I have 2 large dataframes which I have previously outlined in this question Faster method to join and filter two overlapping DataFrame with extra shared variable.
As a continuation to that question, I have been trying to use a join instead of a merge to speed up the operation. The join does indeed work much faster than the merge, but now it seems bogged down in the .loc operation despite the dataframes being sorted seem nearly identical, at least in terms of column names and df sizes.

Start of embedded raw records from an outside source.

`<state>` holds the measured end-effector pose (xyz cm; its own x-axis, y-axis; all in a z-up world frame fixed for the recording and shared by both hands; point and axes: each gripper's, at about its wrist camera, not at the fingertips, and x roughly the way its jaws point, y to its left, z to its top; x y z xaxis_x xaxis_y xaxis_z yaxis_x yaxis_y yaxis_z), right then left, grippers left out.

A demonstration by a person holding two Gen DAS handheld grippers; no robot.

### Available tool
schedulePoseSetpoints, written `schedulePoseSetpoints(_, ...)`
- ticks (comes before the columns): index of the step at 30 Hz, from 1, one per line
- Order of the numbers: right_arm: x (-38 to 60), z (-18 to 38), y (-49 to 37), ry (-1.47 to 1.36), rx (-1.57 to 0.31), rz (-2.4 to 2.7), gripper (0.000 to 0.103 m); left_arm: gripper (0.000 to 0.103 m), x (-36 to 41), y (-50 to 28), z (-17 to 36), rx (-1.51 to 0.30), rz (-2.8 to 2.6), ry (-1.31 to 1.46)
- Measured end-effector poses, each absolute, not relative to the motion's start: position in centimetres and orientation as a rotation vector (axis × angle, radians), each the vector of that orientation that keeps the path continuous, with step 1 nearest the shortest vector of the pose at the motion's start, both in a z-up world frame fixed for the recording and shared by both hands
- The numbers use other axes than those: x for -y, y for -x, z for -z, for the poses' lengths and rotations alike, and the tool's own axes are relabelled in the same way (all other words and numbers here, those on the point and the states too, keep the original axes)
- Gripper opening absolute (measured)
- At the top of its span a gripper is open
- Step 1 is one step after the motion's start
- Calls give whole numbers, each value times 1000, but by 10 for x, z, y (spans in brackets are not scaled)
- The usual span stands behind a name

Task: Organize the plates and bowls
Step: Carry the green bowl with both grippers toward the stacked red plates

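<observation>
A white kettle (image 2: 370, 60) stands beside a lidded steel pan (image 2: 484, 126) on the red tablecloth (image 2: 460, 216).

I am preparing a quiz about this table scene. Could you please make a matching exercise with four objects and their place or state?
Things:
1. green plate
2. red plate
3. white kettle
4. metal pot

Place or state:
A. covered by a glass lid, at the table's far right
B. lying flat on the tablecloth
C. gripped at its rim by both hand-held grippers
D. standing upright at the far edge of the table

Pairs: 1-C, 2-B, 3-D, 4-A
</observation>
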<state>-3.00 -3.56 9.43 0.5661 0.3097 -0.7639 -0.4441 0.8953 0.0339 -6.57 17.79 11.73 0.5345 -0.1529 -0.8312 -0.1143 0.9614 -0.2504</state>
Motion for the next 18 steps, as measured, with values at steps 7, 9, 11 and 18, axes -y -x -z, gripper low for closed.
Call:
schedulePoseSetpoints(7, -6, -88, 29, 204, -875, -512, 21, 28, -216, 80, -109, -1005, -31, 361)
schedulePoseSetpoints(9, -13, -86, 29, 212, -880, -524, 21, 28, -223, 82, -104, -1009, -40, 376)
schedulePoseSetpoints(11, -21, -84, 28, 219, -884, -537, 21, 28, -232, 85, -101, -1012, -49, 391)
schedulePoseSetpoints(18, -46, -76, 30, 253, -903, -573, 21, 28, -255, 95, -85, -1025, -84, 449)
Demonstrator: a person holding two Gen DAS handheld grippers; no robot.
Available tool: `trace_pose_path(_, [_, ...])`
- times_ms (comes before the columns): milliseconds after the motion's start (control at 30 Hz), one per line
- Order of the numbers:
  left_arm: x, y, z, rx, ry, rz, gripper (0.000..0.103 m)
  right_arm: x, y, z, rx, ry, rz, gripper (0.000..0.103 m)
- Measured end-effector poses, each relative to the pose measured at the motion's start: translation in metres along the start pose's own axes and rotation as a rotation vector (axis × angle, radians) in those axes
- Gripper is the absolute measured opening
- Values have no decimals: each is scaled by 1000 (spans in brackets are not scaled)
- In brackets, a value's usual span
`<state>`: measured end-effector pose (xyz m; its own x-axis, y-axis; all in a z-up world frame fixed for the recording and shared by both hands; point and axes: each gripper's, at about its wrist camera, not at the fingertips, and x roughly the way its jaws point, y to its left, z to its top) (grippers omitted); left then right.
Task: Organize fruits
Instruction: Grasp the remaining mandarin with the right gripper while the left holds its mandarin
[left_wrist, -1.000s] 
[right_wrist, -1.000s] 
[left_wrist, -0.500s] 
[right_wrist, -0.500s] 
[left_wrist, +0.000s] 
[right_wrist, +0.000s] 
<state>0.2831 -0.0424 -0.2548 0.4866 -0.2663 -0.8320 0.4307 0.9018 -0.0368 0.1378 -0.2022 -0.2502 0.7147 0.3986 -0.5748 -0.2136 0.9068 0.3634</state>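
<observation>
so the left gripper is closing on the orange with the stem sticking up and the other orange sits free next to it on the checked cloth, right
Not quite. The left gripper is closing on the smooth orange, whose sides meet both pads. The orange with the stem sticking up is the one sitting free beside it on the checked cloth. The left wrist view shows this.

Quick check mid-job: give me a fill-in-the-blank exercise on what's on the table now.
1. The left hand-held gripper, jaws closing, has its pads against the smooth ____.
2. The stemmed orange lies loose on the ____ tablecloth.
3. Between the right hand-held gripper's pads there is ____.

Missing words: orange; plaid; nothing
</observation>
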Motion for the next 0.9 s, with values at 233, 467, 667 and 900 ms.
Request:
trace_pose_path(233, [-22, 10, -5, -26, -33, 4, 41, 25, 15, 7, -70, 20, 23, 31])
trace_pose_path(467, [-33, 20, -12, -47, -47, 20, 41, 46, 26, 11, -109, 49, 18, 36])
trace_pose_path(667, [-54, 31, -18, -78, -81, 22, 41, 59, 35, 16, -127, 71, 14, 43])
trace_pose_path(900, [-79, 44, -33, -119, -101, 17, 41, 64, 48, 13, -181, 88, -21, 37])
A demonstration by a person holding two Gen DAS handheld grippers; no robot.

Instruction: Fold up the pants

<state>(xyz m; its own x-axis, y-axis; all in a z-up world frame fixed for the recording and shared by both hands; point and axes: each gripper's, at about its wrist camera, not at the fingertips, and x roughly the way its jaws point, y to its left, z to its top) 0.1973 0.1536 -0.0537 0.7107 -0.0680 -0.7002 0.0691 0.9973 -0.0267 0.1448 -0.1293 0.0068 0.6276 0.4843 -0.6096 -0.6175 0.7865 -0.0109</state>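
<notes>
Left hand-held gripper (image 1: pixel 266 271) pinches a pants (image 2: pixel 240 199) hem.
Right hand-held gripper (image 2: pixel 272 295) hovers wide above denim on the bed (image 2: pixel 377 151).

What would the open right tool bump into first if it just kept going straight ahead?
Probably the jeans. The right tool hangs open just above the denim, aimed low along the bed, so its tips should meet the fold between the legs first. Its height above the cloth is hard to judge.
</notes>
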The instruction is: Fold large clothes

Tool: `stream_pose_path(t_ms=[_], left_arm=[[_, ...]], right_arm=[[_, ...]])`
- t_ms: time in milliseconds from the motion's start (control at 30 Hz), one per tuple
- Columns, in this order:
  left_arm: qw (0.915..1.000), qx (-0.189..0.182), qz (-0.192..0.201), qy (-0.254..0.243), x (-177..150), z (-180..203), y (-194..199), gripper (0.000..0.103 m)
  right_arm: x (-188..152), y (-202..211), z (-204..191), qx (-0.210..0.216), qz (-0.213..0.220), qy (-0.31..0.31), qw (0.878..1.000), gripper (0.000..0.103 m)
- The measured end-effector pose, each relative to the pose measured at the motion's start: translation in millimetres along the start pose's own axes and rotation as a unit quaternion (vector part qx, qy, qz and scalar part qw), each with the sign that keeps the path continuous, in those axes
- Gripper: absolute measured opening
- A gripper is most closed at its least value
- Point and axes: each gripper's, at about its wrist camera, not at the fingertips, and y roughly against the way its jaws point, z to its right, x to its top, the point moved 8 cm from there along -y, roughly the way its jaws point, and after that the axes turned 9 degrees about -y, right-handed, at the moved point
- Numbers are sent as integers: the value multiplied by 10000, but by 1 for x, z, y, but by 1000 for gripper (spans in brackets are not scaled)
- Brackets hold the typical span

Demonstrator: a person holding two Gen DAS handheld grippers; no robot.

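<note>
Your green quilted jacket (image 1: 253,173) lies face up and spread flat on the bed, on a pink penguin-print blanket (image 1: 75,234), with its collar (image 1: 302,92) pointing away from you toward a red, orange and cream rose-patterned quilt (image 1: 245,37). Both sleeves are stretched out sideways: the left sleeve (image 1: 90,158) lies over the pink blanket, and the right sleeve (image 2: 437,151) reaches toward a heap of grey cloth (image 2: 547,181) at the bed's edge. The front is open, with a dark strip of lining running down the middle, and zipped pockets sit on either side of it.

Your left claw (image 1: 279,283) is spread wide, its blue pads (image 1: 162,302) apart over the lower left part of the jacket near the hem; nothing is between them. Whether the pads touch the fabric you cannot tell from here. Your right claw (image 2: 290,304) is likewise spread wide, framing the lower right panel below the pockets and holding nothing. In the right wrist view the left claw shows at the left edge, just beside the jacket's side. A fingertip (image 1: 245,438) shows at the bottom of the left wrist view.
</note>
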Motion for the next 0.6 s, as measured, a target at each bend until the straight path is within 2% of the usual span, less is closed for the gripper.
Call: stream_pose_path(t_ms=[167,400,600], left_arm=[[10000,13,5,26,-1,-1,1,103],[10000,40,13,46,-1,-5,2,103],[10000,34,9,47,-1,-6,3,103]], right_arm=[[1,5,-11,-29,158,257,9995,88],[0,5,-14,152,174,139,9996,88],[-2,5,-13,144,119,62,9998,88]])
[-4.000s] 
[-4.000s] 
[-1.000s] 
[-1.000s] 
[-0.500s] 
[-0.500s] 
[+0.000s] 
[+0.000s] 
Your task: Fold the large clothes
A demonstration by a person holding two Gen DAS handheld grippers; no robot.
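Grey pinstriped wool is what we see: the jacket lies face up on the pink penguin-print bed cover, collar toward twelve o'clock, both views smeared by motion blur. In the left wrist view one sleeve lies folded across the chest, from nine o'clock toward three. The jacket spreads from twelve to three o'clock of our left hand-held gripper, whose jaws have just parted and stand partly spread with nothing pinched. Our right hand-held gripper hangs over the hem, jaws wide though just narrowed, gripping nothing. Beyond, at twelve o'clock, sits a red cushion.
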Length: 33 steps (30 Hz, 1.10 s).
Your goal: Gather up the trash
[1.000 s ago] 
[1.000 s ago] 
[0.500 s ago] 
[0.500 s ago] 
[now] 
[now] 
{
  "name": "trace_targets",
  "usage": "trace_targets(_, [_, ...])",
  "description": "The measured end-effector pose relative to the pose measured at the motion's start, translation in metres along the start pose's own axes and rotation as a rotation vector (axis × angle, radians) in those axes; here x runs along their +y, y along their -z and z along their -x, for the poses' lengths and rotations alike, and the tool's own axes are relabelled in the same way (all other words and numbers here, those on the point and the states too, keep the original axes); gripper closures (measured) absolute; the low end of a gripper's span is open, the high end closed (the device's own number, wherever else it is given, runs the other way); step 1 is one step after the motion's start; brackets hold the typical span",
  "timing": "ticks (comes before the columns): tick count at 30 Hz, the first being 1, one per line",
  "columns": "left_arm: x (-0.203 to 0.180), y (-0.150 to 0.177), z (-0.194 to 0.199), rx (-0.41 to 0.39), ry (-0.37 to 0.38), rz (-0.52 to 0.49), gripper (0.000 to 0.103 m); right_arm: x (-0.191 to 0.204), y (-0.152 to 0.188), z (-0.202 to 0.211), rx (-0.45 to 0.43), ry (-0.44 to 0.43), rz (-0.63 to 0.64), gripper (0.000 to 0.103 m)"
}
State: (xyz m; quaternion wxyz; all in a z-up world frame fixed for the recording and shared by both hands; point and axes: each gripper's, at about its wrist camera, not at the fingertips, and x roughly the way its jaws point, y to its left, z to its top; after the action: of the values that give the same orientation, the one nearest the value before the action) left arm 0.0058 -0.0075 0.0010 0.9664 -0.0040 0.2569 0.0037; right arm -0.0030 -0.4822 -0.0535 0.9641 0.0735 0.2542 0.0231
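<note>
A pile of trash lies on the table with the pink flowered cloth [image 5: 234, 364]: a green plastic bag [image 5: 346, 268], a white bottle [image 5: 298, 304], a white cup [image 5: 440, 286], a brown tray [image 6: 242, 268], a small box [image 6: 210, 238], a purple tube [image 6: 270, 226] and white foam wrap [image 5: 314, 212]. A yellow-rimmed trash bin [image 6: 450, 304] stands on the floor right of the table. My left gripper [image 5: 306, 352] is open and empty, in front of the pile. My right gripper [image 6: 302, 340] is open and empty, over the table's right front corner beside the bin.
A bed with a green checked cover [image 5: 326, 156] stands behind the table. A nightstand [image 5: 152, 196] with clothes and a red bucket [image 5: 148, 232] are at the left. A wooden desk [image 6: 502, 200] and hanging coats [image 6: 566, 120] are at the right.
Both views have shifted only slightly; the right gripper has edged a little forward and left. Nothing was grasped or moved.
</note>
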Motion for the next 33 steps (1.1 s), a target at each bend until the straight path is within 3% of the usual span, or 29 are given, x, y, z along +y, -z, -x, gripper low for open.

Here is an example of the two different approaches I have taken:
df = pd.merge(df2,df1,how='left',left_on=['CP_ID','Con'], \
right_on=['CP_ID','Con'])
df = df.loc[(df.Timestamp>df.dStart)&(df.Timestamp<df.dEnd)]
and
df2_test = df2.copy()
df1_test = df1.copy()
df11 = df1_test.set_index(['CP_ID','Con'])
df22 = df2_test.set_index(['CP_ID','Con'])
df_test2 = df22.join(df11, how='left')
df_test2.reset_index(inplace=True)
df_test2 = df_test2.loc[(df_test2.Timestamp>df_test2.dStart)&(df_test2.Timestamp<df_test2.dEnd)]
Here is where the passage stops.